* [What this task involves]:
Apart from the pictures, the listing is to be returned exactly.

* [Data]:
--- START ---
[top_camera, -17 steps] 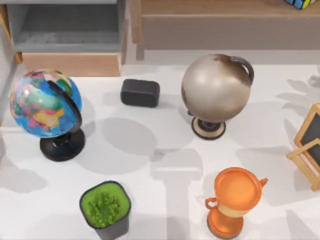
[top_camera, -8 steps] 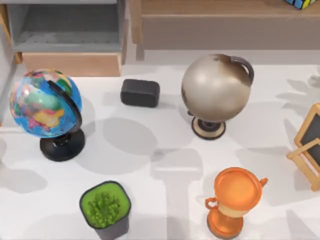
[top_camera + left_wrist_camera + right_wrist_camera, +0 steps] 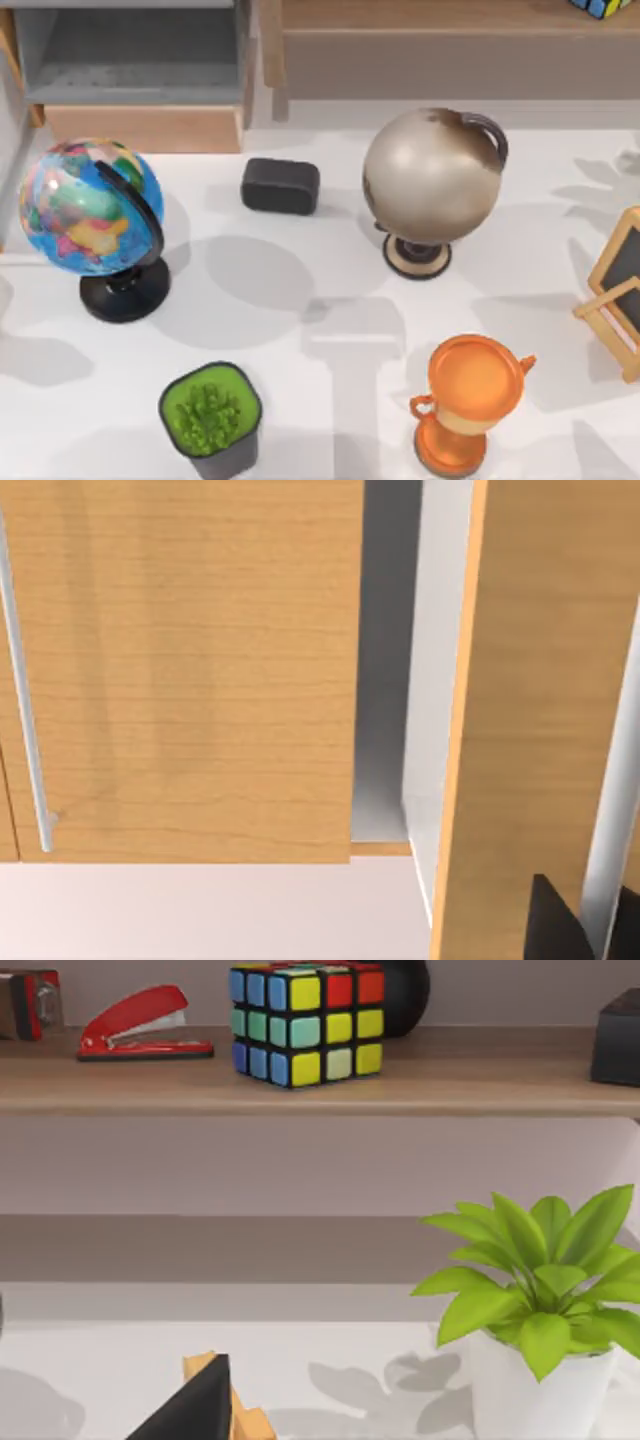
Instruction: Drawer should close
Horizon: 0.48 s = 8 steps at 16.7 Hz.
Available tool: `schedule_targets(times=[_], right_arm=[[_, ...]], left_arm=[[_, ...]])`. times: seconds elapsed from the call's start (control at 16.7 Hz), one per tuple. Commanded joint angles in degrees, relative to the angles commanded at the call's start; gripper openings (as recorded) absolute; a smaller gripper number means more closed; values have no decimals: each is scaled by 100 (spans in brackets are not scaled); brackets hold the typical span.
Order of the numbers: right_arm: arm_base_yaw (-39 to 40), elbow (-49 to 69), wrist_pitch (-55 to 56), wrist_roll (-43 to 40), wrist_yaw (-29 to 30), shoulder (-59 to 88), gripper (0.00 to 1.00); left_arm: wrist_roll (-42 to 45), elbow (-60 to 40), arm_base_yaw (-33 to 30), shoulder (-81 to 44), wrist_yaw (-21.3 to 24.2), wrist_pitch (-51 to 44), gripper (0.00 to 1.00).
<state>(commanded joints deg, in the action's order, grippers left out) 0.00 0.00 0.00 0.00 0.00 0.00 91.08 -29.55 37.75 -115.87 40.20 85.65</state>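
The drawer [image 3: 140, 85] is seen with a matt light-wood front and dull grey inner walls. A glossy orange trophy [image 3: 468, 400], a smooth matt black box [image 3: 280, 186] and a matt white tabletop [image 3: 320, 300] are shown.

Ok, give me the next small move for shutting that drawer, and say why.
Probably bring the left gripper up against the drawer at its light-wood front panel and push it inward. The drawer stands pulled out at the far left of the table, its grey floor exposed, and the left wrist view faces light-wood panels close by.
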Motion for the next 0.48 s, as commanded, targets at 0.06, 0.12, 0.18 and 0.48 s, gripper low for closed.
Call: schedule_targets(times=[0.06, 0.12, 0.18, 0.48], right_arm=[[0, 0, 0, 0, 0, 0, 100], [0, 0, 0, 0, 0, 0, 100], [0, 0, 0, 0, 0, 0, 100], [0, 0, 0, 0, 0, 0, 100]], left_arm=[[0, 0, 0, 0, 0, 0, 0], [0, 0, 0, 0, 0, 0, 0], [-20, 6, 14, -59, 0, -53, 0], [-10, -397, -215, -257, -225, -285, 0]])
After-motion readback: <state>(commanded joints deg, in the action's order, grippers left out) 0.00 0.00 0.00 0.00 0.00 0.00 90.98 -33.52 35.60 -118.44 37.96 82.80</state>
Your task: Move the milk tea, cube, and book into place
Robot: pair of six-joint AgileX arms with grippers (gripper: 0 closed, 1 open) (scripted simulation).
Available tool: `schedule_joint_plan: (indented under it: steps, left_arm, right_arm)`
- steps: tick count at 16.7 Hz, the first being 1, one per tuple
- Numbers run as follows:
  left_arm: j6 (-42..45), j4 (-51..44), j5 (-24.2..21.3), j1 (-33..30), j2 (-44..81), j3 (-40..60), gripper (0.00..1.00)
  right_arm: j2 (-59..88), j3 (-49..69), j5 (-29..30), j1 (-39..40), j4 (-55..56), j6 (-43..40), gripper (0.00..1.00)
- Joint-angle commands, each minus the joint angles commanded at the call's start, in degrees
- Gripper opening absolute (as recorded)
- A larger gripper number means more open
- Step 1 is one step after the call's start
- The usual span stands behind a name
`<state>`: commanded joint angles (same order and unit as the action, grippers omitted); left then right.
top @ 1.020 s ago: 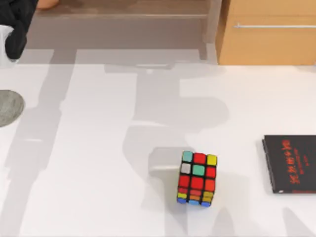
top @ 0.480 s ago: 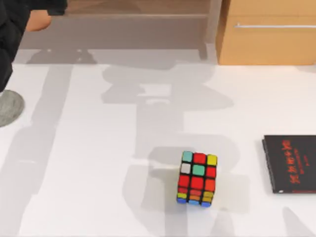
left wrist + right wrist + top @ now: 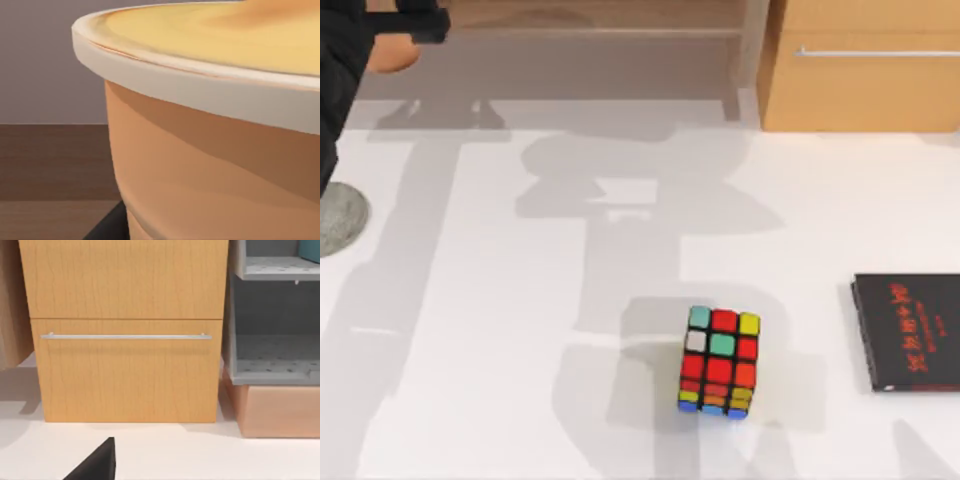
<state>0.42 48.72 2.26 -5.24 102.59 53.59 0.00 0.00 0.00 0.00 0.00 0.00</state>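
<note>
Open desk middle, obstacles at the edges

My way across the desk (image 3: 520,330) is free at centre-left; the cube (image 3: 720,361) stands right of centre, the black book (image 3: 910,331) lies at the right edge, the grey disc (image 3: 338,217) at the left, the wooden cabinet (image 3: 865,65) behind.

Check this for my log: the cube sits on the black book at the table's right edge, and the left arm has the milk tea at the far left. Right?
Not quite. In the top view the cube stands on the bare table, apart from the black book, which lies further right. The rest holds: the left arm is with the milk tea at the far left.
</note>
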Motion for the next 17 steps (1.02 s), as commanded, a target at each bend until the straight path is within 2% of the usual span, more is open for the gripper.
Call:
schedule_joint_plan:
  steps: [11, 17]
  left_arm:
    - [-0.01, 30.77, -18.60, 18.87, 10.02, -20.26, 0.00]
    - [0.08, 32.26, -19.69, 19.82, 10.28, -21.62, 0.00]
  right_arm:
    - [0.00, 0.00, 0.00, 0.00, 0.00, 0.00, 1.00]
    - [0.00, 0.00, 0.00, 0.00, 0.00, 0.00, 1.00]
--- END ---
* [Result below]:
[top_camera, -17 steps] 
[top_camera, -8 steps] 
[top_camera + left_wrist_camera + right_wrist_camera, +0 steps] 
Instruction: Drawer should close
Horizon: 0.48 s = 8 steps at 16.7 Hz.
Available tool: `schedule_targets(times=[_], right_arm=[[_, ...]], left_arm=[[_, ...]])`. times: seconds elapsed from the call's start (control at 16.7 Hz), one per tuple. Commanded joint angles in degrees, relative to the angles commanded at the call's start; gripper openings (as recorded) absolute; a smaller gripper number means more closed; values have no decimals: each is scaled by 100 (spans in brackets are not scaled); brackets hold the typical span.
Order of the numbers: right_arm: arm_base_yaw (-39 to 40), elbow (-49 to 69), wrist_pitch (-55 to 56), wrist_roll (-43 to 40), wrist_yaw (-29 to 30), shoulder (-59 to 88), gripper (0.00 to 1.00); left_arm: wrist_roll (-42 to 45), elbow (-60 to 40), arm_base_yaw (-33 to 30), shoulder (-81 to 44), wrist_yaw (-21.3 to 24.2), wrist_pitch (-51 to 44), gripper (0.00 to 1.00).
<state>(commanded joints deg, in the action's order, grippers left out) 0.00 0.00 0.00 0.00 0.00 0.00 91.08 -29.55 37.75 -115.87 40.20 85.65</state>
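The drawer [image 3: 140, 85] is seen with a matt light-wood front and dull grey inner walls. A glossy orange trophy [image 3: 468, 400], a smooth matt black box [image 3: 280, 186] and a matt white tabletop [image 3: 320, 300] are shown.

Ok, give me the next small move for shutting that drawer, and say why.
Probably bring the left gripper up against the drawer at its light-wood front panel and push it inward. The drawer stands pulled out at the far left of the table, its grey floor exposed, and the left wrist view faces light-wood panels close by.
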Motion for the next 0.48 s, as commanded, targets at 0.06, 0.12, 0.18 and 0.48 s, gripper low for closed.
Call: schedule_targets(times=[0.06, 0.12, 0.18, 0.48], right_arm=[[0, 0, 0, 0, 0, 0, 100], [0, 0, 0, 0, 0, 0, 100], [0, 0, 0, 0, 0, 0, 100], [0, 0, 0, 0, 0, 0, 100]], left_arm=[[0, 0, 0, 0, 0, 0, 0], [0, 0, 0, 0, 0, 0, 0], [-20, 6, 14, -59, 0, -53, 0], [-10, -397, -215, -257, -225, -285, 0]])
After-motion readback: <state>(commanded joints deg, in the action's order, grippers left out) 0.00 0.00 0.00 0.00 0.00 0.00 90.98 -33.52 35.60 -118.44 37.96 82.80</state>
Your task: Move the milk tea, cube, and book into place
Robot: pair of six-joint AgileX arms with grippers (gripper: 0 closed, 1 open) (scripted simulation).
Available tool: `schedule_joint_plan: (indented under it: steps, left_arm, right_arm)`
- steps: tick count at 16.7 Hz, the first being 1, one per tuple
- Numbers run as follows:
  left_arm: j6 (-42..45), j4 (-51..44), j5 (-24.2..21.3), j1 (-33..30), j2 (-44..81), j3 (-40..60), gripper (0.00..1.00)
  right_arm: j2 (-59..88), j3 (-49..69), j5 (-29..30), j1 (-39..40), j4 (-55..56), j6 (-43..40), gripper (0.00..1.00)
- Joint-angle commands, each minus the joint angles commanded at the call's start, in degrees
- Gripper opening absolute (as recorded)
- A larger gripper number means more open
- Step 1 is one step after the call's start
- The usual span stands behind a name
`<state>`: commanded joint angles (same order and unit as the action, grippers omitted); left then right.
top @ 1.020 s ago: 
top @ 0.480 s ago: 
left wrist + right wrist + top @ now: 
<state>0.42 48.72 2.26 -5.24 102.59 53.59 0.00 0.00 0.00 0.00 0.00 0.00</state>
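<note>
Open desk middle, obstacles at the edges

My way across the desk (image 3: 520,330) is free at centre-left; the cube (image 3: 720,361) stands right of centre, the black book (image 3: 910,331) lies at the right edge, the grey disc (image 3: 338,217) at the left, the wooden cabinet (image 3: 865,65) behind.

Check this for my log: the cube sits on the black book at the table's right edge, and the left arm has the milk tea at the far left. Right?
Not quite. In the top view the cube stands on the bare table, apart from the black book, which lies further right. The rest holds: the left arm is with the milk tea at the far left.
</note>
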Motion for the next 17 steps (1.02 s), as commanded, a target at each bend until the straight path is within 2% of the usual span, more is open for the gripper.
Call:
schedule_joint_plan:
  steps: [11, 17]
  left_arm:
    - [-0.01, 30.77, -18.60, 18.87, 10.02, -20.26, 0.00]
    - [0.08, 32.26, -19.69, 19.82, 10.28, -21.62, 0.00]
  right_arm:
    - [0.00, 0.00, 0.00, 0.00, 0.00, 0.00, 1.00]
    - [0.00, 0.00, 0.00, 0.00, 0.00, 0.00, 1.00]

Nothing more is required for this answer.